**Problem statement:** For the data below, give the number of lines containing "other" and nothing more.

──────── Data for analysis ────────

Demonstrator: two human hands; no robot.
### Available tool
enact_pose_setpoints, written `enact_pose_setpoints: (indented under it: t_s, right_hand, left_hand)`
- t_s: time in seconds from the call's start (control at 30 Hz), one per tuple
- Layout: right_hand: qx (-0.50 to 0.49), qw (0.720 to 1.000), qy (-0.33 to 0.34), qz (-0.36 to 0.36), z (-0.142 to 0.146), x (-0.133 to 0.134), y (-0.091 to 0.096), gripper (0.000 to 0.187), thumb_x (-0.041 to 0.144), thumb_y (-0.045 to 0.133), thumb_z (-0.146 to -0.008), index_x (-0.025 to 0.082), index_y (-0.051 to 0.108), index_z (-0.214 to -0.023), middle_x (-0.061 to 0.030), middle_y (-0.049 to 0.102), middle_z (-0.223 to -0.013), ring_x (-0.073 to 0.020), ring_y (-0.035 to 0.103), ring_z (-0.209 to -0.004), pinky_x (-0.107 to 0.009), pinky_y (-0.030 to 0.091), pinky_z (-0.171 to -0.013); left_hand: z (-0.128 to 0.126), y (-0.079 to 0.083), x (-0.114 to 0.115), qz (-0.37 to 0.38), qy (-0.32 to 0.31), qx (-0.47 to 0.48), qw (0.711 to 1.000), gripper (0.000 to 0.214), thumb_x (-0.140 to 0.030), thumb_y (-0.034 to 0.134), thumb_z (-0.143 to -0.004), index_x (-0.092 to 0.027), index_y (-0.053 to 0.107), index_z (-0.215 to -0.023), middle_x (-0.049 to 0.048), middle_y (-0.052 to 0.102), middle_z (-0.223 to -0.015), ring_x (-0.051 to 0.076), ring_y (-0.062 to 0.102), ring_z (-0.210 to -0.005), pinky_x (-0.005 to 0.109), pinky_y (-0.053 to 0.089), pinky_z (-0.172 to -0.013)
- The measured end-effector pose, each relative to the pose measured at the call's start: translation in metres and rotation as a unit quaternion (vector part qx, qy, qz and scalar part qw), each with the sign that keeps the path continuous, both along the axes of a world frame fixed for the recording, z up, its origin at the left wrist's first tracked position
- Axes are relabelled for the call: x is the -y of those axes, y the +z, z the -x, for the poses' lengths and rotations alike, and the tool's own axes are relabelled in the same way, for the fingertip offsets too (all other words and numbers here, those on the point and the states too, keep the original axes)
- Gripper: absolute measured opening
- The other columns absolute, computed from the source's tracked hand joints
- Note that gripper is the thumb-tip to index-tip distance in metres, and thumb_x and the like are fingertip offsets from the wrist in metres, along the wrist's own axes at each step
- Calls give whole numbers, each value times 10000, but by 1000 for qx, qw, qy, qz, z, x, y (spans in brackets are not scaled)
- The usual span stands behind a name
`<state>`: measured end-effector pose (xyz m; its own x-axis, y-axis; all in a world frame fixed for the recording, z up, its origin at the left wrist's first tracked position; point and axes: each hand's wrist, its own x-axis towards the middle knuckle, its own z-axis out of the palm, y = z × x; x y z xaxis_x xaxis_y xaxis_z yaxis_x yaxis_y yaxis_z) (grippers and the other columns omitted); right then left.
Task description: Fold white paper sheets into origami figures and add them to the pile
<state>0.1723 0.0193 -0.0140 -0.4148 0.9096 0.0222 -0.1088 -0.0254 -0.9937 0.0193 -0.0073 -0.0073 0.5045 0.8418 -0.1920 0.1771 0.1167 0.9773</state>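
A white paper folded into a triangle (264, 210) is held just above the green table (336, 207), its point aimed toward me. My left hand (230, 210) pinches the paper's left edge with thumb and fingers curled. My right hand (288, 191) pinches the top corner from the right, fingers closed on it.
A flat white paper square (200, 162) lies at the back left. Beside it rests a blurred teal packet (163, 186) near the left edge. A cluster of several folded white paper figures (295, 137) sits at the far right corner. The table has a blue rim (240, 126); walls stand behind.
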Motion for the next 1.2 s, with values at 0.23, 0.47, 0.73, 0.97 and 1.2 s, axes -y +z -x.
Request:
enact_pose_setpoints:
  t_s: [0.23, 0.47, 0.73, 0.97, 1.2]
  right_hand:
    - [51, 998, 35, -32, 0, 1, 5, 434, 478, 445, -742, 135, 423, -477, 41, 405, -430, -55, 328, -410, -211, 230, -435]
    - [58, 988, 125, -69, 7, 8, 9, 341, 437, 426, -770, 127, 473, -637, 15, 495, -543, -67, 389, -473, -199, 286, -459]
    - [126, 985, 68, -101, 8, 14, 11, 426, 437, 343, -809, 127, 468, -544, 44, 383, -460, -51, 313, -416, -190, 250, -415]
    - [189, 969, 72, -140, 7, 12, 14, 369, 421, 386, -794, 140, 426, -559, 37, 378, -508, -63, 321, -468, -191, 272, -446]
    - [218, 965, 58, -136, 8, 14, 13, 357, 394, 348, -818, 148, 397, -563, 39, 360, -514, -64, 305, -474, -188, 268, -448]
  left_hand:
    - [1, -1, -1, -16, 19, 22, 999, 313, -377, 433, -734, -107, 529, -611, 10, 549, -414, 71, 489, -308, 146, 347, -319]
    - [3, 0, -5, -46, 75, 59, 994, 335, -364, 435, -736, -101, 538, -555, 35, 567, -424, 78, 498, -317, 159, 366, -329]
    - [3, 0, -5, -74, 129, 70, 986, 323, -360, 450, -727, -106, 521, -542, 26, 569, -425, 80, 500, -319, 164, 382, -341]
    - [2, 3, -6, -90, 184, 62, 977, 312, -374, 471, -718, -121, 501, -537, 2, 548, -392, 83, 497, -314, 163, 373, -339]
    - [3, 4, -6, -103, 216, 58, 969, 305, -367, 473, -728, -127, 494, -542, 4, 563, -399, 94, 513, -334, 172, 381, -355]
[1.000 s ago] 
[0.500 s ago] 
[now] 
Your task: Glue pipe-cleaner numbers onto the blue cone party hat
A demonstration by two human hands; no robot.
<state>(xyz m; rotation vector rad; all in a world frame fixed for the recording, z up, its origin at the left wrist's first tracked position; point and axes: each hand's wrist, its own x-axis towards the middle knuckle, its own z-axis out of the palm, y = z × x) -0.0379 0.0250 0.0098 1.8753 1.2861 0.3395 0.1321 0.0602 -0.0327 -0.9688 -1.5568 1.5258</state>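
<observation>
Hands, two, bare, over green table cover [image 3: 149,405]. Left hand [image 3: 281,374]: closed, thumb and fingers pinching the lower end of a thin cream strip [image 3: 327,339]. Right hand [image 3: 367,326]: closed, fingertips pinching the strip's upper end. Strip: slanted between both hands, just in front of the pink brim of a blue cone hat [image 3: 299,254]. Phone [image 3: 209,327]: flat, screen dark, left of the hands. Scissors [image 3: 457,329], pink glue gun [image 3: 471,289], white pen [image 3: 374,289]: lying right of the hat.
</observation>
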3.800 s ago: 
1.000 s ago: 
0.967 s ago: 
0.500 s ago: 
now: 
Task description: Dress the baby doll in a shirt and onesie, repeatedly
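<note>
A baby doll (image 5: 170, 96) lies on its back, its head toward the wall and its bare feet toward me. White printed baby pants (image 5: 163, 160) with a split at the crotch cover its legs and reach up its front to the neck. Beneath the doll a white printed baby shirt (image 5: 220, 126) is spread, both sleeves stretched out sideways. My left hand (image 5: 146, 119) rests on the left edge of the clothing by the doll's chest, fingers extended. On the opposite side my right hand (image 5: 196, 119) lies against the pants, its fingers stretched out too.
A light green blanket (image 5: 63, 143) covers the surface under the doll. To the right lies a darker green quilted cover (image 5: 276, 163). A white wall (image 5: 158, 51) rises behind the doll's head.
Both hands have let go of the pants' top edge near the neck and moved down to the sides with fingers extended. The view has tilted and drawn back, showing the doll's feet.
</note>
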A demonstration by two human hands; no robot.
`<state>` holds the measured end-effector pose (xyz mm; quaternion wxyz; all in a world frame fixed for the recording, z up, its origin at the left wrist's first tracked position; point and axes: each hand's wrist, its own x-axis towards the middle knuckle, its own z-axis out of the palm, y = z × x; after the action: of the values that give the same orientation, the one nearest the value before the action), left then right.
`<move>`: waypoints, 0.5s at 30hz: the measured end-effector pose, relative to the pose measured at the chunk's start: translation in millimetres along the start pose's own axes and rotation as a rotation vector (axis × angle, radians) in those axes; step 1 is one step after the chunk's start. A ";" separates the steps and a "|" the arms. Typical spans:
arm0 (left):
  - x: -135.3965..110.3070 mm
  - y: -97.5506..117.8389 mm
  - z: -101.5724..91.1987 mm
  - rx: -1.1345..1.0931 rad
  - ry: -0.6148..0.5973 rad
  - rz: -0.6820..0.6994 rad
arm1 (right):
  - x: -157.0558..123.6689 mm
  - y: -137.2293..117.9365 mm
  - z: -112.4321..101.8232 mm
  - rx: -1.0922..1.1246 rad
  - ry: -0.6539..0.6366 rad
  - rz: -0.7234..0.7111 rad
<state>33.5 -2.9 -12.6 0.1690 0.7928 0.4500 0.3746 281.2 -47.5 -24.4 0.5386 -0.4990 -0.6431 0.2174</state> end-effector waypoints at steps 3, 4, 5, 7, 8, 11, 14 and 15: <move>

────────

**Written response:** 3